**About this task**
Please restate the records below word for word, leaving out every picture.
+++ Dataset extract +++
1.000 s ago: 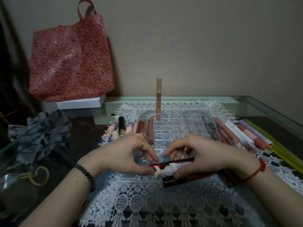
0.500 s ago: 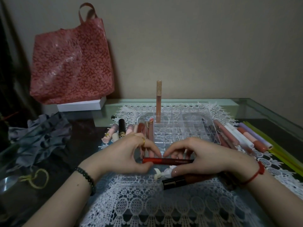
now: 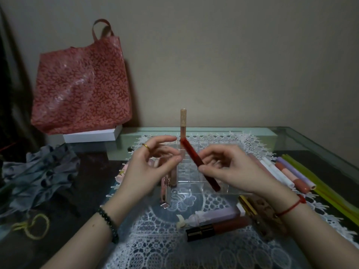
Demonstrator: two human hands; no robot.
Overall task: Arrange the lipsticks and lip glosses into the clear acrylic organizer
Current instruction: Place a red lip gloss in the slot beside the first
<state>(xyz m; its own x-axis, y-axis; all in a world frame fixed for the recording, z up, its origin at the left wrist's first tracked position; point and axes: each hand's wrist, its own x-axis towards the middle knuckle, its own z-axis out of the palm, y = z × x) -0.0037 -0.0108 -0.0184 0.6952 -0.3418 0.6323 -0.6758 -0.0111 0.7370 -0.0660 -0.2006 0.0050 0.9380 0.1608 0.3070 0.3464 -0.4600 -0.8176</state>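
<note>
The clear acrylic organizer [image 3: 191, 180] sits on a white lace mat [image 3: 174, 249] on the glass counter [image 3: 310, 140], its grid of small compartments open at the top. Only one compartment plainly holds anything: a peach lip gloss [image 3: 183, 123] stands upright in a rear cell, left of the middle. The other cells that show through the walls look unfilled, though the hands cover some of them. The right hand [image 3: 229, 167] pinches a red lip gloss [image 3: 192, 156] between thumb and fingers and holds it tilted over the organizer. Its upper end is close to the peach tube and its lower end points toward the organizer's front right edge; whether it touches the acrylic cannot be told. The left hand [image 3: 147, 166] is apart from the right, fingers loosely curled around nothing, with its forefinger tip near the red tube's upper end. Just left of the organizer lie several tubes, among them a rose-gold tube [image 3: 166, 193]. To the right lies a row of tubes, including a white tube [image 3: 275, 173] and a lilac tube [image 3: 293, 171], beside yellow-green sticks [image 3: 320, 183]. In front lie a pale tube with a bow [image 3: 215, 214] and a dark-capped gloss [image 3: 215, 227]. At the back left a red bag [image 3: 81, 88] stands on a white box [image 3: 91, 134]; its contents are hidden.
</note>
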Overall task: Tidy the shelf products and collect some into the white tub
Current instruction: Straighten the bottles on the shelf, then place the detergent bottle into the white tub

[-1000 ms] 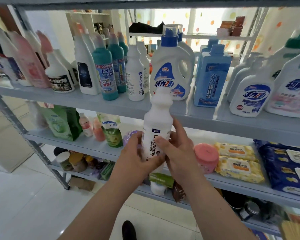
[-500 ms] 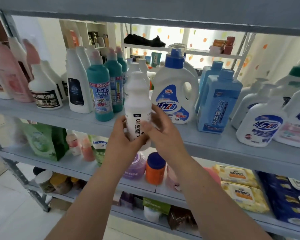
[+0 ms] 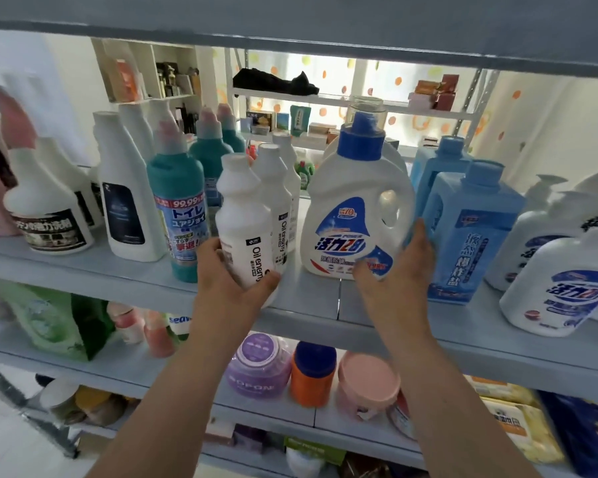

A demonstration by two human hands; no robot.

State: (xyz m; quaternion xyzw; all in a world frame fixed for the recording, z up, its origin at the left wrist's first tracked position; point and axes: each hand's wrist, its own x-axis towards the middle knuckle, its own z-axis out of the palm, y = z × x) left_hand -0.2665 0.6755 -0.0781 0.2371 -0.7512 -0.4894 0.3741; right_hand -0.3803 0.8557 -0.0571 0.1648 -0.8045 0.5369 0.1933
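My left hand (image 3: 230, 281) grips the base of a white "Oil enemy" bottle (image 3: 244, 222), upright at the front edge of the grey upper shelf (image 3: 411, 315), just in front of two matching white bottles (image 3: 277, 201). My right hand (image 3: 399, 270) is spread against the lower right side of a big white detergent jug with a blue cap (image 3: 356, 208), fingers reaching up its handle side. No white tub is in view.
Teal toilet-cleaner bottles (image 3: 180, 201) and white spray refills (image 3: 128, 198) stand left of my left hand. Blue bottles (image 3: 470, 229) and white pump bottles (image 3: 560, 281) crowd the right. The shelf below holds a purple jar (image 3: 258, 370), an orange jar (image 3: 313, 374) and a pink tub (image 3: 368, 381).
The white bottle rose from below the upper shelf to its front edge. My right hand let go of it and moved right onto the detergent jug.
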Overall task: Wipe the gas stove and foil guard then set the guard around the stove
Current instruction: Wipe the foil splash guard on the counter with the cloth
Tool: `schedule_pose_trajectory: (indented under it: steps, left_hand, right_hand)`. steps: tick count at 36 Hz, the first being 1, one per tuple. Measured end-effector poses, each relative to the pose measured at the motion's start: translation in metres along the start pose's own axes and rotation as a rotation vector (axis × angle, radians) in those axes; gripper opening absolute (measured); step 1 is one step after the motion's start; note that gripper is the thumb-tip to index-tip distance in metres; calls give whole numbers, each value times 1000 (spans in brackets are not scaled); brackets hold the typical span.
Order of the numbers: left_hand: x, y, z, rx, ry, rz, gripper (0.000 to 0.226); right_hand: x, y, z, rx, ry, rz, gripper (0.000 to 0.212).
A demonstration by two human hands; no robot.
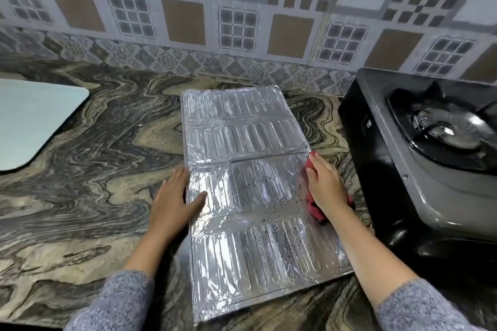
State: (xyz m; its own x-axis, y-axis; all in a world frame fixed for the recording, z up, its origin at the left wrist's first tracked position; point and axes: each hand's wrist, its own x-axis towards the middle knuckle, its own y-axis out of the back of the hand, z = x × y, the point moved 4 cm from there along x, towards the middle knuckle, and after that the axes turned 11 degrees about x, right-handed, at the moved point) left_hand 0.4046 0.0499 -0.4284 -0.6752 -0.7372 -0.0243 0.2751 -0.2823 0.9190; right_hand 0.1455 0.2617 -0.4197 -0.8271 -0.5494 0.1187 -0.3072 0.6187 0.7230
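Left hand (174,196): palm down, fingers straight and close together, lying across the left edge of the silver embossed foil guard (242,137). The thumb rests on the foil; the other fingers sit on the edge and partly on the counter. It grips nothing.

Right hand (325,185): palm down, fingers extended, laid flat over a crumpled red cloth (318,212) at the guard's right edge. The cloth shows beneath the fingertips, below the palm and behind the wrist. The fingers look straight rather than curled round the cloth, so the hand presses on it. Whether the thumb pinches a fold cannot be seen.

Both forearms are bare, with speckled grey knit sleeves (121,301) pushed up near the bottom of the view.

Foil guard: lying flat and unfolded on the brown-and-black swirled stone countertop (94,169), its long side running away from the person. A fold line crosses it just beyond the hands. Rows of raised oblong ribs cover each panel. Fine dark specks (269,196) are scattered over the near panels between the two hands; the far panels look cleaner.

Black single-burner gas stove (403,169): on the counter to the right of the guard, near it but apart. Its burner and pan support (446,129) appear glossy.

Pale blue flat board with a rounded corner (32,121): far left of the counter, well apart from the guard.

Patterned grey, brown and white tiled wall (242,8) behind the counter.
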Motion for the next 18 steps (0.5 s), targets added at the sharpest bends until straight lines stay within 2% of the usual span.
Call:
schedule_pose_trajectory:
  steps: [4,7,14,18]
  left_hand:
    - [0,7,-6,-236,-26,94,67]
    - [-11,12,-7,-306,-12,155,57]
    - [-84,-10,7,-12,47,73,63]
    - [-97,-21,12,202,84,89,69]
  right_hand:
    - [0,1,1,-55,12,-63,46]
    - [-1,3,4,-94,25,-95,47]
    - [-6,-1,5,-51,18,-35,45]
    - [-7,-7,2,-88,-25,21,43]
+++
**Answer section**
1.000 s ago: 
0.500 s ago: 
now: 
Demonstrator: two human hands; no robot.
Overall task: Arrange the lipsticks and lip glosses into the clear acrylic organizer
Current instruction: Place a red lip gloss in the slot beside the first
<state>(xyz m; its own x-axis, y-axis; all in a world frame fixed for the recording, z up, its origin at the left wrist's first tracked position; point and axes: each hand's wrist, its own x-axis towards the middle knuckle, its own z-axis out of the palm, y = z × x) -0.0037 -0.0108 -0.0184 0.6952 -0.3418 0.6323 -0.6758 -0.0111 0.7370 -0.0660 -0.2006 0.0050 0.9380 0.1608 0.3070 0.3464 -0.4600 -0.8176</state>
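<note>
The clear acrylic organizer [image 3: 191, 180] sits on a white lace mat [image 3: 174, 249] on the glass counter [image 3: 310, 140], its grid of small compartments open at the top. Only one compartment plainly holds anything: a peach lip gloss [image 3: 183, 123] stands upright in a rear cell, left of the middle. The other cells that show through the walls look unfilled, though the hands cover some of them. The right hand [image 3: 229, 167] pinches a red lip gloss [image 3: 192, 156] between thumb and fingers and holds it tilted over the organizer. Its upper end is close to the peach tube and its lower end points toward the organizer's front right edge; whether it touches the acrylic cannot be told. The left hand [image 3: 147, 166] is apart from the right, fingers loosely curled around nothing, with its forefinger tip near the red tube's upper end. Just left of the organizer lie several tubes, among them a rose-gold tube [image 3: 166, 193]. To the right lies a row of tubes, including a white tube [image 3: 275, 173] and a lilac tube [image 3: 293, 171], beside yellow-green sticks [image 3: 320, 183]. In front lie a pale tube with a bow [image 3: 215, 214] and a dark-capped gloss [image 3: 215, 227]. At the back left a red bag [image 3: 81, 88] stands on a white box [image 3: 91, 134]; its contents are hidden.
</note>
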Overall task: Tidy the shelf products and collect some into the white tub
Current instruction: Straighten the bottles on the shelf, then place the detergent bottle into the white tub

[-1000 ms] 
[-500 ms] 
[+0 ms] 

A demonstration by two human hands; no robot.

State: (xyz m; quaternion xyzw; all in a world frame fixed for the recording, z up, its origin at the left wrist's first tracked position; point and axes: each hand's wrist, its own x-axis towards the middle knuckle, its own z-axis out of the palm, y = z × x) left_hand -0.2665 0.6755 -0.0781 0.2371 -0.7512 -0.4894 0.3741; right_hand -0.3803 0.8557 -0.0571 0.1648 -0.8045 0.5369 0.1933
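My left hand (image 3: 230, 281) grips the base of a white "Oil enemy" bottle (image 3: 244, 222), upright at the front edge of the grey upper shelf (image 3: 411, 315), just in front of two matching white bottles (image 3: 277, 201). My right hand (image 3: 399, 270) is spread against the lower right side of a big white detergent jug with a blue cap (image 3: 356, 208), fingers reaching up its handle side. No white tub is in view.
Teal toilet-cleaner bottles (image 3: 180, 201) and white spray refills (image 3: 128, 198) stand left of my left hand. Blue bottles (image 3: 470, 229) and white pump bottles (image 3: 560, 281) crowd the right. The shelf below holds a purple jar (image 3: 258, 370), an orange jar (image 3: 313, 374) and a pink tub (image 3: 368, 381).
The white bottle rose from below the upper shelf to its front edge. My right hand let go of it and moved right onto the detergent jug.
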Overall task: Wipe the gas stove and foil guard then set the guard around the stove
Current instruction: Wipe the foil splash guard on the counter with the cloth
Tool: `schedule_pose_trajectory: (indented under it: steps, left_hand, right_hand)`. steps: tick count at 36 Hz, the first being 1, one per tuple. Measured end-effector poses, each relative to the pose measured at the motion's start: translation in metres along the start pose's own axes and rotation as a rotation vector (axis × angle, radians) in those axes; gripper opening absolute (measured); step 1 is one step after the motion's start; note that gripper is the thumb-tip to index-tip distance in metres; calls give whole numbers, each value times 1000 (spans in brackets are not scaled); brackets hold the typical span.
Order of the numbers: left_hand: x, y, z, rx, ry, rz, gripper (0.000 to 0.226); right_hand: x, y, z, rx, ry, rz, gripper (0.000 to 0.212).
A demonstration by two human hands; no robot.
State: (xyz m; its own x-axis, y-axis; all in a world frame fixed for the recording, z up, its origin at the left wrist's first tracked position; point and axes: each hand's wrist, its own x-axis towards the middle knuckle, its own y-axis out of the back of the hand, z = x × y, the point moved 4 cm from there along x, towards the middle knuckle, and after that the axes turned 11 degrees about x, right-handed, at the moved point) left_hand 0.4046 0.0499 -0.4284 -0.6752 -0.7372 -0.0243 0.2751 -0.2823 0.9190; right_hand 0.1455 0.2617 -0.4197 -0.8271 -0.5494 0.1187 -0.3072 0.6187 0.7230
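Left hand (174,196): palm down, fingers straight and close together, lying across the left edge of the silver embossed foil guard (242,137). The thumb rests on the foil; the other fingers sit on the edge and partly on the counter. It grips nothing.

Right hand (325,185): palm down, fingers extended, laid flat over a crumpled red cloth (318,212) at the guard's right edge. The cloth shows beneath the fingertips, below the palm and behind the wrist. The fingers look straight rather than curled round the cloth, so the hand presses on it. Whether the thumb pinches a fold cannot be seen.

Both forearms are bare, with speckled grey knit sleeves (121,301) pushed up near the bottom of the view.

Foil guard: lying flat and unfolded on the brown-and-black swirled stone countertop (94,169), its long side running away from the person. A fold line crosses it just beyond the hands. Rows of raised oblong ribs cover each panel. Fine dark specks (269,196) are scattered over the near panels between the two hands; the far panels look cleaner.

Black single-burner gas stove (403,169): on the counter to the right of the guard, near it but apart. Its burner and pan support (446,129) appear glossy.

Pale blue flat board with a rounded corner (32,121): far left of the counter, well apart from the guard.

Patterned grey, brown and white tiled wall (242,8) behind the counter.
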Motion for the next 18 steps (0.5 s), targets added at the sharpest bends until straight lines stay within 2% of the usual span.
Call:
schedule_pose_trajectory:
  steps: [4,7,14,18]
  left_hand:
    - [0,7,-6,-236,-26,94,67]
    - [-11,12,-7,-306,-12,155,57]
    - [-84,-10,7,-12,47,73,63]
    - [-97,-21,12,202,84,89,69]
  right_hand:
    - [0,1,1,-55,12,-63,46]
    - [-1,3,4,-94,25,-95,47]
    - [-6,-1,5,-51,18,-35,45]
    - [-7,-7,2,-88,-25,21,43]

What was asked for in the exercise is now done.